Federal courts are at it again with more judicial tyranny, and the founding fathers are surely turning in their graves.
The 4th Circuit Court ruled this week that a Maryland war memorial is unconstitutional because it’s in the shape of a cross.
Funded and maintained with taxpayer dollars, it apparently constitutes ‘establishment of religion’ because it promotes Christianity exclusively.
The obvious retort is to point to Arlington Cemetery where there are lots and lots of crosses.
What’s the difference?
According to the court, the memorial in Maryland is too big.
Yep, apparently the First Amendment now hinges on size.
So, should the case get appealed to the Supreme Court, constitutional case law may come down to a question of inches.
Unbelievable.
Here’s more from HotAir…
Stupid, but unfortunately this stupidity is baked into the jurisprudential cake due to the intractability of the underlying problem. It’d be nice to set a bright-line rule about religious symbols on state land, where they’re either always okay or never okay. But neither of those positions works. You can’t have a system where they’re always okay or else you’re inviting overt attempts at religious indoctrination by the government. That would violate the Establishment Clause. At the other extreme, you can’t have a system where religious symbols are never permitted. Imagine trying to remove the crosses at Arlington National Cemetery. Necessarily the analysis in cases about monuments is ad hoc, and just as necessarily that sort of analysis depends on the judge’s subjective view.
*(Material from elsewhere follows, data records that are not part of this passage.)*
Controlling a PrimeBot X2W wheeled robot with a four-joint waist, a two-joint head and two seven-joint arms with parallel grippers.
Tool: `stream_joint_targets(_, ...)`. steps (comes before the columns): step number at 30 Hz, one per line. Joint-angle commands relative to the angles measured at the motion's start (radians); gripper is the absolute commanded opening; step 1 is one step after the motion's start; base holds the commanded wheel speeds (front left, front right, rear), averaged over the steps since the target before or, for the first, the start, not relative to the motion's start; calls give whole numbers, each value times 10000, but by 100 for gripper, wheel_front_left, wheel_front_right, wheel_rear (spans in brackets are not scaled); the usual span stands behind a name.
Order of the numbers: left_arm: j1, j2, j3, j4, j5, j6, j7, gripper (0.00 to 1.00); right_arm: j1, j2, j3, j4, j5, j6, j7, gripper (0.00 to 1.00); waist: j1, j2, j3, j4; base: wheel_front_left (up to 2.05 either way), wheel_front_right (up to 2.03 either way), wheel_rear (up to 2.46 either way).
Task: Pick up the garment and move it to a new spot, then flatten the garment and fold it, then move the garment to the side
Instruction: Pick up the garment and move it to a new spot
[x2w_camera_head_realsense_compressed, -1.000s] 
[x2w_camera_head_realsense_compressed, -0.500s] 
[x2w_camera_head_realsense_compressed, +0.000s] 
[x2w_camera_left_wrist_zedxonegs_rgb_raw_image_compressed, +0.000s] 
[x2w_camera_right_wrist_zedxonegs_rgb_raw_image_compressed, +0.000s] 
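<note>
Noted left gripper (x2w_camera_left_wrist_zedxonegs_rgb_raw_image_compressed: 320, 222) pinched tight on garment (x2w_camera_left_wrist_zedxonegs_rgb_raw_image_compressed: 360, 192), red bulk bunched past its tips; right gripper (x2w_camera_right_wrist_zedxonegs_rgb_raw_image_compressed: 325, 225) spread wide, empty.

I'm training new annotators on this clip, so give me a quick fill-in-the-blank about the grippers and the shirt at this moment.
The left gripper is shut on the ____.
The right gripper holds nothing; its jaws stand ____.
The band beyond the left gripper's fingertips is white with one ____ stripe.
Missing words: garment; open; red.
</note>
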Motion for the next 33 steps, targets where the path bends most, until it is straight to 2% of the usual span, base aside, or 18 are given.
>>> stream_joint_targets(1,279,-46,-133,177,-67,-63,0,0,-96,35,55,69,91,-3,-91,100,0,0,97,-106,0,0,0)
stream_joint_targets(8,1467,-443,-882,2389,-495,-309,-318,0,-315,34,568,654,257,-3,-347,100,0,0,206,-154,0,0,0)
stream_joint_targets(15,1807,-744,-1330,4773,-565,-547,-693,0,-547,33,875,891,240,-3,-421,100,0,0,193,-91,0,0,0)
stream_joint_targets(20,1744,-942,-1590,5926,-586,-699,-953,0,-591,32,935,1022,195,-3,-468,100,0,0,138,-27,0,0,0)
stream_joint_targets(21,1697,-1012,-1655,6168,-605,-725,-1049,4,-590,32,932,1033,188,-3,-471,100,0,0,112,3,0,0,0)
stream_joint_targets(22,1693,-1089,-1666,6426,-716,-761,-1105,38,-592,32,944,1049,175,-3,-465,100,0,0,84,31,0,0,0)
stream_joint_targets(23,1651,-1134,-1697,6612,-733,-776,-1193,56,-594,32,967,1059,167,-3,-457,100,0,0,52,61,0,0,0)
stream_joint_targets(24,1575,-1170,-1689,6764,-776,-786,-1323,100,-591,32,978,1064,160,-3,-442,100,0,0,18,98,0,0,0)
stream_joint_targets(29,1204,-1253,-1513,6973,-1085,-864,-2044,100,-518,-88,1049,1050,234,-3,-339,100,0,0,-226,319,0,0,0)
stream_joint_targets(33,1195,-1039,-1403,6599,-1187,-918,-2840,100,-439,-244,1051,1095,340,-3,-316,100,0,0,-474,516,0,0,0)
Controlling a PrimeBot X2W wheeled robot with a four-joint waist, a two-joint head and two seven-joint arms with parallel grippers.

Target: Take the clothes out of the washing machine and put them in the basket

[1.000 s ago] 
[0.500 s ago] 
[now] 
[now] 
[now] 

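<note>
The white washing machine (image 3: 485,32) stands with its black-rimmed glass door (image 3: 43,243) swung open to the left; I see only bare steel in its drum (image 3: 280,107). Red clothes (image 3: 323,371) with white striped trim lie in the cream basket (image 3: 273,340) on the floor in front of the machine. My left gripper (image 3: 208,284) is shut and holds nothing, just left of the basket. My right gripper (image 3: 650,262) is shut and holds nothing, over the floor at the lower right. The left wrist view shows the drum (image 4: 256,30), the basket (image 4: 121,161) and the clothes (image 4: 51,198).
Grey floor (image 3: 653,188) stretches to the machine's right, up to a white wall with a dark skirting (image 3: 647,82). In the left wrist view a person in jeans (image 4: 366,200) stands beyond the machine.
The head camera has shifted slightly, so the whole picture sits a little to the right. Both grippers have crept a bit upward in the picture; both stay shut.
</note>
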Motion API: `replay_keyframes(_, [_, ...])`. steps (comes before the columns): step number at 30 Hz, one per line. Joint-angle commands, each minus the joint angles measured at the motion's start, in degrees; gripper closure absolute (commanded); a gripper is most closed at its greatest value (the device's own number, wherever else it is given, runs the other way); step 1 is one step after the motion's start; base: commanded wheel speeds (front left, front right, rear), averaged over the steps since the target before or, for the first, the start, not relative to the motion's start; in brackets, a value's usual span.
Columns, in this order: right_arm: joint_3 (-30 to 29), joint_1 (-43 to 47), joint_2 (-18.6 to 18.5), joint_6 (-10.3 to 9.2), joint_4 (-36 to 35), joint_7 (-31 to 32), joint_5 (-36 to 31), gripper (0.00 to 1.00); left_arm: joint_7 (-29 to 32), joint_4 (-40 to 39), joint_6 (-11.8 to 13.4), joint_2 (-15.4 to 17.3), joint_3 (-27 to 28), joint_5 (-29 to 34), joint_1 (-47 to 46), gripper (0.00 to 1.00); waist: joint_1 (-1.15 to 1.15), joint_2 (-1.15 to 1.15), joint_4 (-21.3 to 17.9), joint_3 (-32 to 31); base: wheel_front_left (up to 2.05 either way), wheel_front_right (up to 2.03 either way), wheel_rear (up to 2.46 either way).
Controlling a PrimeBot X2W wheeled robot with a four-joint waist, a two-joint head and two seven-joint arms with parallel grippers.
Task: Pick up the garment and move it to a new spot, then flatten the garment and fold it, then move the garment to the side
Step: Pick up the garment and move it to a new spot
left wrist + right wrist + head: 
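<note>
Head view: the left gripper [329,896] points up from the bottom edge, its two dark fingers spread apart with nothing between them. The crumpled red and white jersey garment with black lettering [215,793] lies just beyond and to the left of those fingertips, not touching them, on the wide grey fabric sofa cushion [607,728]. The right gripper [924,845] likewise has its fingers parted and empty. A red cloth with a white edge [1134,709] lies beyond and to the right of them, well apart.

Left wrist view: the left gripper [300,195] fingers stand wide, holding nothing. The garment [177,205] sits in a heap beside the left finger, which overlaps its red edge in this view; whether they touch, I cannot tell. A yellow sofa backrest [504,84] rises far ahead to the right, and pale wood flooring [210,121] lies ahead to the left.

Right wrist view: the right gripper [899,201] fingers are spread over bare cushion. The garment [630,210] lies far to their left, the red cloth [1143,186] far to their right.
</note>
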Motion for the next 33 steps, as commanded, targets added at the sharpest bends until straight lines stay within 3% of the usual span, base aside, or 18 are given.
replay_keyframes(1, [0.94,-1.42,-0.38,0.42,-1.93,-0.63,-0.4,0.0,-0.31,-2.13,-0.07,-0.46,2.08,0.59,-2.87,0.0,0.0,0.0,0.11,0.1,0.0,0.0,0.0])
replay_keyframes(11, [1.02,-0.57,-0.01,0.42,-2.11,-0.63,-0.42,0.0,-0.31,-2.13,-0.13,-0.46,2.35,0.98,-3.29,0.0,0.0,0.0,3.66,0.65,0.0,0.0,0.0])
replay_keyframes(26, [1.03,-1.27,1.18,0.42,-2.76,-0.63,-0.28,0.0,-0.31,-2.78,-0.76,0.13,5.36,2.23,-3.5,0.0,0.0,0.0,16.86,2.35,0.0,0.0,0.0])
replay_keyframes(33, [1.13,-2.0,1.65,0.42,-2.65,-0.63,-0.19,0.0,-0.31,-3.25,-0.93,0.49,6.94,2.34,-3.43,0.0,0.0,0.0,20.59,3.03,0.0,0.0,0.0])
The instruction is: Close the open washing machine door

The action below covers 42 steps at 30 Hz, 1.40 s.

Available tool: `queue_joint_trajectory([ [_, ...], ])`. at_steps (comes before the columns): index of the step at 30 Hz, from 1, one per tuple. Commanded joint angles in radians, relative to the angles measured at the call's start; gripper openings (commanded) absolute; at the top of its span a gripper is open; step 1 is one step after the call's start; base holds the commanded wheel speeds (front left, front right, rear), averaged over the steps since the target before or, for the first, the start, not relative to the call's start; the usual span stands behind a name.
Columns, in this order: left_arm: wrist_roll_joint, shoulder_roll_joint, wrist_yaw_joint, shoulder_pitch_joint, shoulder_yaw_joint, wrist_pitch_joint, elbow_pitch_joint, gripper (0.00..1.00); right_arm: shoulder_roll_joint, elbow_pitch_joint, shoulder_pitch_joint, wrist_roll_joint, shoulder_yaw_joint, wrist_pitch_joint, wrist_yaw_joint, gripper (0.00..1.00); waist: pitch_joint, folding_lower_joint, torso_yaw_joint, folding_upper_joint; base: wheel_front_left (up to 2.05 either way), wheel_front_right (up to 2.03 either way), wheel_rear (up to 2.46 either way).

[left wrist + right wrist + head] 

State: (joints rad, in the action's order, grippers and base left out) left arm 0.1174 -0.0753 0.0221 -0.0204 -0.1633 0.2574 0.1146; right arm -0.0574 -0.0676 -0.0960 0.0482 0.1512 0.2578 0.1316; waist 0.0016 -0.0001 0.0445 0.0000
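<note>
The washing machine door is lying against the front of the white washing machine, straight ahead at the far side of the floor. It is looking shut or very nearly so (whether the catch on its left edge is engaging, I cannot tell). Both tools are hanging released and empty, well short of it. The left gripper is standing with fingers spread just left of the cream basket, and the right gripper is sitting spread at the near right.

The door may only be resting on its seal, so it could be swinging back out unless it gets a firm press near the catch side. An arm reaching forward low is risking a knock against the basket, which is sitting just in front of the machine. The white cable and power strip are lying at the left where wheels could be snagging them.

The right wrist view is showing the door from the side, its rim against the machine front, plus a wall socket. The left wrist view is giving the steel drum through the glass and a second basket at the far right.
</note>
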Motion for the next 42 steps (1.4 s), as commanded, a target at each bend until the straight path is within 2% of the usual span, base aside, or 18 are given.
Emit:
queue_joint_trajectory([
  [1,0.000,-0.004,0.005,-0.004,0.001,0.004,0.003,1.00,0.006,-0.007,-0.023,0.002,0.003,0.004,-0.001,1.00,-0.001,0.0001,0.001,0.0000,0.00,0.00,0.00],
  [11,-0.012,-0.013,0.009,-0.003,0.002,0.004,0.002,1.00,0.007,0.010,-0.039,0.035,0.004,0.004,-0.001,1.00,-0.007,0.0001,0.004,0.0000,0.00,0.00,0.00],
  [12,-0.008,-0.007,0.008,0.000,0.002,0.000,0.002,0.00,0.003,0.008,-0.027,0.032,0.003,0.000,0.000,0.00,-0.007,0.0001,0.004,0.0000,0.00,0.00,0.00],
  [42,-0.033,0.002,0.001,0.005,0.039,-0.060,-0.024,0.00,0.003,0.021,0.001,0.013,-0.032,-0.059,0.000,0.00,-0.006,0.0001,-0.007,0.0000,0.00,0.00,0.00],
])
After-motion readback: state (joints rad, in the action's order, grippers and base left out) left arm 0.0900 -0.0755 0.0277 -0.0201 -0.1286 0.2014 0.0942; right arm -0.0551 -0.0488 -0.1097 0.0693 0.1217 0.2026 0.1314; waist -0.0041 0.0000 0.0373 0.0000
Courts are left trying to feel their way case by case, essentially taking a “I know it when I see it” approach to unconstitutional government-financed religious symbolism. Normally that involves applying something called the “Lemon test,” drawn from a SCOTUS case of the same name, which tries to standardize judicial reasoning in analyzing cases like these. But it ends up as a hash in practice, with judges essentially using it to wrestle with the concept of de minimis indoctrination. Every religious symbol on government land risks indoctrinating the observer a little bit. Invariably the symbols are tied to virtues like heroism in war, in law enforcement, and so on. If you admire the valor of a soldier and a giant cross stands before you to commemorate that valor, maybe you’ll admire the cross and what it represents a little bit more too. But how much more? How much indoctrination is too much for the Establishment Clause?